Oh what a piece of work is this Hamlet, with Wentworth (left), Ricossa, Carlson and Davies.
HAMLET by William Shakespeare, directed by Adrian Noble (Stratford). At the Festival Theatre, Stratford. In rep to October 26. $29-$90. 1-800-567-1600. See Out of Town. Rating: NNNN
Hamlet is the mount everest of theatrical roles, and at this season's Stratford Festival, Ben Carlson scales its heights.
Director Adrian Noble's production is one of the best shows I've seen on the Stratford mainstage in a long while, not least because of the clarity of its vision and the strong cast who understand the intellectual and emotional aspects of the text.
Set in 1910, the production takes place at Christmas parties, outdoor cafés with spies lurking in corners, characters' bedrooms and even, duriing one thrilling moment, in the theatre in which we sit.
There are some impressive theatrical moments - the use of shadows in the players' scene is wonderfully creative - and many of the performances ring true, notably Geraint Wyn Davies's Polonius, a caring family man and diplomat rather than a buffoon, and Adrienne Gould's Ophelia, who progresses from Hamlet's girlish playmate to a confused and then angry woman rejected by those she's loved.
Scott Wentworth's Claudius isn't a total villain and reveals moments of remorse not just in his soliloquy, while Maria Ricossa's Gertrude is a trophy wife who doesn't quite know how to deal with her difficult son. Jeff Lillico gives some life to the cardboard Fortinbras, while Victor Ertmanis grabs the spotlight as the player king and first gravedigger.

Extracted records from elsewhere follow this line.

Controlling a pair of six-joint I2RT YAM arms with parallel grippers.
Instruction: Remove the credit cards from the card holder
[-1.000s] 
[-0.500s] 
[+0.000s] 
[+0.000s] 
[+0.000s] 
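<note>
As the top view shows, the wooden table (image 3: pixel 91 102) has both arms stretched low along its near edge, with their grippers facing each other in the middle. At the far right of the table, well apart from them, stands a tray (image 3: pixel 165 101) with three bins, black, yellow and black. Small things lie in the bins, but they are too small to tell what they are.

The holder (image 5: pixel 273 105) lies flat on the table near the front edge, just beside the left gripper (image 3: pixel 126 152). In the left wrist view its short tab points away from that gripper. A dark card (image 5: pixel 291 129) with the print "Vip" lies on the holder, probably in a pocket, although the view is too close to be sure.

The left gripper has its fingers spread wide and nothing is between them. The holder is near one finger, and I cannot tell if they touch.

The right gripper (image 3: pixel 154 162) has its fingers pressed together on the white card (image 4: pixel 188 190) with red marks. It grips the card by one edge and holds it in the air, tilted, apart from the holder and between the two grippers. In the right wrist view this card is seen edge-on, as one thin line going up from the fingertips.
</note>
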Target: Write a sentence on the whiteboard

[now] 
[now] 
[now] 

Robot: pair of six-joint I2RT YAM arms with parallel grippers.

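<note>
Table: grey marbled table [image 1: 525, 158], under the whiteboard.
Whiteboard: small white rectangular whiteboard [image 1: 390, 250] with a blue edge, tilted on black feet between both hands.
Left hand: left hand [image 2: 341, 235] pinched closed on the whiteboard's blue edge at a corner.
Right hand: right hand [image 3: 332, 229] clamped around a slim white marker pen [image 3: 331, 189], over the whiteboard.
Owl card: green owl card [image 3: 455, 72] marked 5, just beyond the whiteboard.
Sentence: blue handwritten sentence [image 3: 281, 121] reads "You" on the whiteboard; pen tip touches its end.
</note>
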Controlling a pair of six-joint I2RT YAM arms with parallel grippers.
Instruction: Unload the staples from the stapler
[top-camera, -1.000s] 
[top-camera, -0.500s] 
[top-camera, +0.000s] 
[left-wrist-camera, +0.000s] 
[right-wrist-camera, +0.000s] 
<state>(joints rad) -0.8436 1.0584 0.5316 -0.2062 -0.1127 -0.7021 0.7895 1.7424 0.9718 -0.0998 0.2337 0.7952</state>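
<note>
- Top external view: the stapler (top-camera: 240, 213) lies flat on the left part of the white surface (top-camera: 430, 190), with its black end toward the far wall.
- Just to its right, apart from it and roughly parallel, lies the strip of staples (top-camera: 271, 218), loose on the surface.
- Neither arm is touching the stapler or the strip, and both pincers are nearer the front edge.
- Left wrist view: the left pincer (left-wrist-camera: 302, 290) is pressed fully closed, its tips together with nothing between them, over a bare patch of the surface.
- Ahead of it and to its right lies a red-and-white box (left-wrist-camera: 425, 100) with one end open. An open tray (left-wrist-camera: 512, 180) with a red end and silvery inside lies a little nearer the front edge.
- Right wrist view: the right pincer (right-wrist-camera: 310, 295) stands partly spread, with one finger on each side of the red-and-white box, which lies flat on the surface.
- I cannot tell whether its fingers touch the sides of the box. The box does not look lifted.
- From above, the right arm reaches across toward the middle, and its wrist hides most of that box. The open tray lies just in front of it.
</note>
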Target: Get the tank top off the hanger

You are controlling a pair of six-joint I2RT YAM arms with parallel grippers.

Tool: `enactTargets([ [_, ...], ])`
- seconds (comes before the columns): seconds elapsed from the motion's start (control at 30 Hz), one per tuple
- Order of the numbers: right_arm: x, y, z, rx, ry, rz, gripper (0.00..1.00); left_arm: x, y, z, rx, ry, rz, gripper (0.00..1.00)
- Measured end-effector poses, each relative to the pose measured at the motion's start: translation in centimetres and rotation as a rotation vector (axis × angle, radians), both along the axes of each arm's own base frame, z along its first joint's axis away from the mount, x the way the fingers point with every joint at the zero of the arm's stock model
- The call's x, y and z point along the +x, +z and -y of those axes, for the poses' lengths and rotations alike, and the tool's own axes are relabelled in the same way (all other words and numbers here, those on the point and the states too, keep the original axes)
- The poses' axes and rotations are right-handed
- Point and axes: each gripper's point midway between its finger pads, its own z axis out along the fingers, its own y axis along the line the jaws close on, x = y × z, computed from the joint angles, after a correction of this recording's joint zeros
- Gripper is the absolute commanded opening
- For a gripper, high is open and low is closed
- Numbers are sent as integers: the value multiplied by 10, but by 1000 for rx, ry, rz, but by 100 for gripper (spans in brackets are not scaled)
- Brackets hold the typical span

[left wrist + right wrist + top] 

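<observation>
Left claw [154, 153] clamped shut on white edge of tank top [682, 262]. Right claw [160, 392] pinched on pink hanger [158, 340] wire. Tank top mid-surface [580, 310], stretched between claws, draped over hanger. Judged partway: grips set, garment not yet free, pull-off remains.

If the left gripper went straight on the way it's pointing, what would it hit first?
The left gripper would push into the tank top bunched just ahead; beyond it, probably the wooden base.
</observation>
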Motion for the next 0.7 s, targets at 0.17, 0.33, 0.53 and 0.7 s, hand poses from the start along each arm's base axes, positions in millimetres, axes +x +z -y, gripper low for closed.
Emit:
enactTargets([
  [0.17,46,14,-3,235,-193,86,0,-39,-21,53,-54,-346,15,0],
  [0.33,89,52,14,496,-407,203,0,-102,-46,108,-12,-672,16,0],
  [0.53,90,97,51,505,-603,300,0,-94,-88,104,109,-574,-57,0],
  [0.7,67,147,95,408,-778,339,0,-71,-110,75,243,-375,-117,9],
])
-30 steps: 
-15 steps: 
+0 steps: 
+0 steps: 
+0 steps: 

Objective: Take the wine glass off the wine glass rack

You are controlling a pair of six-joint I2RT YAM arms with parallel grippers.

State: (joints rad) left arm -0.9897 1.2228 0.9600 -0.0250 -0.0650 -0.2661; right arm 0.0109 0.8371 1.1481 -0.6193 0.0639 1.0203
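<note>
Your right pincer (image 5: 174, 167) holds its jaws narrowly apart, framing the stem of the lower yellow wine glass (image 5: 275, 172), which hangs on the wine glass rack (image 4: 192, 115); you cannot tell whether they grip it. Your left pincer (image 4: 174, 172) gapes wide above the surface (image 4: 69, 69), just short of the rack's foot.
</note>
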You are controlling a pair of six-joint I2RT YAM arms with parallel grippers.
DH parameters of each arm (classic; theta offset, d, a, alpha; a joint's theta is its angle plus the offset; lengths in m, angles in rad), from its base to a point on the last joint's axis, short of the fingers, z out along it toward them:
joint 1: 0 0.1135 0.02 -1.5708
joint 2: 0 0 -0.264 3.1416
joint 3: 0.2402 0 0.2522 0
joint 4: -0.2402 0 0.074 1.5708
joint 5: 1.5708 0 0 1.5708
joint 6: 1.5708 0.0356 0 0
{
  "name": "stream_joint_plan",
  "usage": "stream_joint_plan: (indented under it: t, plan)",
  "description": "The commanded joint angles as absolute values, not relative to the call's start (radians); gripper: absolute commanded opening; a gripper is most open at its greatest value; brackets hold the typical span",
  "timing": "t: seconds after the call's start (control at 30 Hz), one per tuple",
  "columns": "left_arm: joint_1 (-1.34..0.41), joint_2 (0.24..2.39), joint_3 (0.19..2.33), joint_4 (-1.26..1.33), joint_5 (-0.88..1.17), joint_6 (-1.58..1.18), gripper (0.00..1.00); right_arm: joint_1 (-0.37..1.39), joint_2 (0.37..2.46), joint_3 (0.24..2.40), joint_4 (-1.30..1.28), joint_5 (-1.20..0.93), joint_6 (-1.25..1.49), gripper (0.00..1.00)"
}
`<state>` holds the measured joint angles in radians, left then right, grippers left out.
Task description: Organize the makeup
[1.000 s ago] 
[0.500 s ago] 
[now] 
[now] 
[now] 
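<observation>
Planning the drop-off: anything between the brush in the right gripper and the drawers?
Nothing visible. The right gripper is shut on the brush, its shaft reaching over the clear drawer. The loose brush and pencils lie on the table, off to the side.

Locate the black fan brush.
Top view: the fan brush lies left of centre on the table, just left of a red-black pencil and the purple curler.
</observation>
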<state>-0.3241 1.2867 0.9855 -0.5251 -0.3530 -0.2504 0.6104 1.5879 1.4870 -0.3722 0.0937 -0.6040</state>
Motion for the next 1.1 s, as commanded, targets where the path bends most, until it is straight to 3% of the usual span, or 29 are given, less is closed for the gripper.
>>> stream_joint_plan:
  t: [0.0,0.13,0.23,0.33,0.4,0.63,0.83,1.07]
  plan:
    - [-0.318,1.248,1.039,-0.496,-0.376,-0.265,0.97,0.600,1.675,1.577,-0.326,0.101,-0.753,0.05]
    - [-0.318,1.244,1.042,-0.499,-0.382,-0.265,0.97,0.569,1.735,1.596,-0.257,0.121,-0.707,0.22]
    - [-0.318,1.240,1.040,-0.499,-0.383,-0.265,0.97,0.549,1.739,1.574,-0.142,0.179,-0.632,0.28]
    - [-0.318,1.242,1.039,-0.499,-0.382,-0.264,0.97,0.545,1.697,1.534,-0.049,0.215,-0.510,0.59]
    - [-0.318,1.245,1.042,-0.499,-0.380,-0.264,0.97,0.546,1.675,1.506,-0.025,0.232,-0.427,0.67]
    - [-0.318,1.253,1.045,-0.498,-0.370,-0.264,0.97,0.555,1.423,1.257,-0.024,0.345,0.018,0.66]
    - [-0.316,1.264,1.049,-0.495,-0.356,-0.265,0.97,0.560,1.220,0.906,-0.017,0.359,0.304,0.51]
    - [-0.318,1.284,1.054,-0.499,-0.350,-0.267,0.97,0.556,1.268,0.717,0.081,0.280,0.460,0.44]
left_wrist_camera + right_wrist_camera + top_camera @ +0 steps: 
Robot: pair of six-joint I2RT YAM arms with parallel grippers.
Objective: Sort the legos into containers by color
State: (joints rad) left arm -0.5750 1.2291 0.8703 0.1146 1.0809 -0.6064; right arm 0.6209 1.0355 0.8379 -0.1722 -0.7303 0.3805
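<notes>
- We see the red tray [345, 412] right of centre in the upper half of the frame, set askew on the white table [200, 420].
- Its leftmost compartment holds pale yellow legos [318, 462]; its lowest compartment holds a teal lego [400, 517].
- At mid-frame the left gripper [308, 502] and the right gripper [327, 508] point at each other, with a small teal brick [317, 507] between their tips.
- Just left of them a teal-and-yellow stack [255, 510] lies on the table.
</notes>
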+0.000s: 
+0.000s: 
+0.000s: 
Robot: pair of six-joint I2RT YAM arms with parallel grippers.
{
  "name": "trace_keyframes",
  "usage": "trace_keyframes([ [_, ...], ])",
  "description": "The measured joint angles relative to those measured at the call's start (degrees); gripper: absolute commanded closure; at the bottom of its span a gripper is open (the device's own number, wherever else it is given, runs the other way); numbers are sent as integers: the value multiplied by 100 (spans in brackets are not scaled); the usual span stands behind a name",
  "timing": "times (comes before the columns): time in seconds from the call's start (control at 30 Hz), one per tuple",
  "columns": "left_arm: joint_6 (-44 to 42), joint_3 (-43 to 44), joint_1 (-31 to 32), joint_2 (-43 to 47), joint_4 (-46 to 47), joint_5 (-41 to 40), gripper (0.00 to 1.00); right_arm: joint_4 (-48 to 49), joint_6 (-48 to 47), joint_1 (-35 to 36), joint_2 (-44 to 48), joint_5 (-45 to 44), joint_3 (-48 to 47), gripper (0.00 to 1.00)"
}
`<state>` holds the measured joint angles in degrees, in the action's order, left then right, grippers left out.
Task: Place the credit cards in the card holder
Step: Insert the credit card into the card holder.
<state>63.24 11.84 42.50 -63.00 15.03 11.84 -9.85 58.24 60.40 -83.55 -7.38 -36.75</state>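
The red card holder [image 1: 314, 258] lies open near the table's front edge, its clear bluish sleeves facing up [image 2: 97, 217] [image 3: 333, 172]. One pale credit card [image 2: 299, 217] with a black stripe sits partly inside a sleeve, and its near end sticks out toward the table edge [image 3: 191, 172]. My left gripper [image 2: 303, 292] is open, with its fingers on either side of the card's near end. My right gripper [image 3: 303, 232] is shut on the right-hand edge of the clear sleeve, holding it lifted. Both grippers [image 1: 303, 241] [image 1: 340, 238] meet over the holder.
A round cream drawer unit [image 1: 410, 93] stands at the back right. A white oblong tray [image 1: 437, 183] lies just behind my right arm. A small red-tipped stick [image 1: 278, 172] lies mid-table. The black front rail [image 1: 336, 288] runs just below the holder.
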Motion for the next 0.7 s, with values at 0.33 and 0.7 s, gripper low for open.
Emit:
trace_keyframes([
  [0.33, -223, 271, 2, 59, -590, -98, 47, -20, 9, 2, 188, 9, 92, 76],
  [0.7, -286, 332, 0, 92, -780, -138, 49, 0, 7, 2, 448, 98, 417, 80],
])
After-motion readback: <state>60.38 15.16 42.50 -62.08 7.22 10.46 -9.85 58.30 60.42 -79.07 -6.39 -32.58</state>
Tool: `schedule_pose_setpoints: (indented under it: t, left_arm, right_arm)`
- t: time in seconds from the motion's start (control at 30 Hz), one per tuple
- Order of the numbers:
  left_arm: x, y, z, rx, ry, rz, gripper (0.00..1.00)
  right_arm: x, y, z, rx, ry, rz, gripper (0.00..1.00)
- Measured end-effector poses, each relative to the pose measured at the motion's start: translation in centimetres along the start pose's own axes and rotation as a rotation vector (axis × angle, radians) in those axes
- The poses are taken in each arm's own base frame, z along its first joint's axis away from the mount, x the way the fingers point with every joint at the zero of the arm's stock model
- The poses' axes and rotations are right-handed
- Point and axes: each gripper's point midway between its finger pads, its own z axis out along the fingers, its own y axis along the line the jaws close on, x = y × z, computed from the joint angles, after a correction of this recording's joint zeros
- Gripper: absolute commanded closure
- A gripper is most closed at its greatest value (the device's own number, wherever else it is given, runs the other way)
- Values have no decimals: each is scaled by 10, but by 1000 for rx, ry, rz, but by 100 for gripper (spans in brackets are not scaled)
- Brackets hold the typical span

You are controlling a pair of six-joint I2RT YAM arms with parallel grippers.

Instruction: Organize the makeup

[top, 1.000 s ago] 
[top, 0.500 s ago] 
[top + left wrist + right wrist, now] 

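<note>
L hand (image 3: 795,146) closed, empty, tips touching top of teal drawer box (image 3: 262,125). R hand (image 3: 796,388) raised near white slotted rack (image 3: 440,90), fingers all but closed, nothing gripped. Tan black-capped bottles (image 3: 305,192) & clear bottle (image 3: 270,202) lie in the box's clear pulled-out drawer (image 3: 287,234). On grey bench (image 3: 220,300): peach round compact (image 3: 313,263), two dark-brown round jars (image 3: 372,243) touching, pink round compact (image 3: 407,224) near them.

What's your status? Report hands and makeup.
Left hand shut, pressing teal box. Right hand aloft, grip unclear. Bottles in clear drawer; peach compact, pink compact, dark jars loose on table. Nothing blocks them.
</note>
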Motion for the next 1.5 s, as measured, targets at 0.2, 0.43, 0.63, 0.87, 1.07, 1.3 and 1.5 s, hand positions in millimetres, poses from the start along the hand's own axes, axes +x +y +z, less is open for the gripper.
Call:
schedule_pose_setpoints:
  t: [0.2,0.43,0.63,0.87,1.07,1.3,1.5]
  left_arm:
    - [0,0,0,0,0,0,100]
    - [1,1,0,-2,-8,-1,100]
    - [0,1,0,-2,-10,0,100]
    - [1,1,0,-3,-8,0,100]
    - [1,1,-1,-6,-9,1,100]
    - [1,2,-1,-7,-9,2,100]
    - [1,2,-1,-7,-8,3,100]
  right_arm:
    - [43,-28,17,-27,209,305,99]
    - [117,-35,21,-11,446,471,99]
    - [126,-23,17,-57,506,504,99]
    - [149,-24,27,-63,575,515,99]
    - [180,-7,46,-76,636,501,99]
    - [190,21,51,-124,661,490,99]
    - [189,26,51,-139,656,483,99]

But Carlson's Hamlet rightly caps this show. With a facility for language that takes us into the character's head and heart, Carlson delivers every soliloquy as a personal statement to each audience member. This Hamlet revels in being an actor who likes centre stage, whether in the public or private sphere. He encompasses the role's anger, pain, sadness and dark comedy, and only slows down somewhat after intermission.
The problem in the latter half isn't with Carlson's performance, but with Noble's production. There's less innovation here, less gut emotion as Hamlet accepts his fate and moves toward the work's tragic conclusion.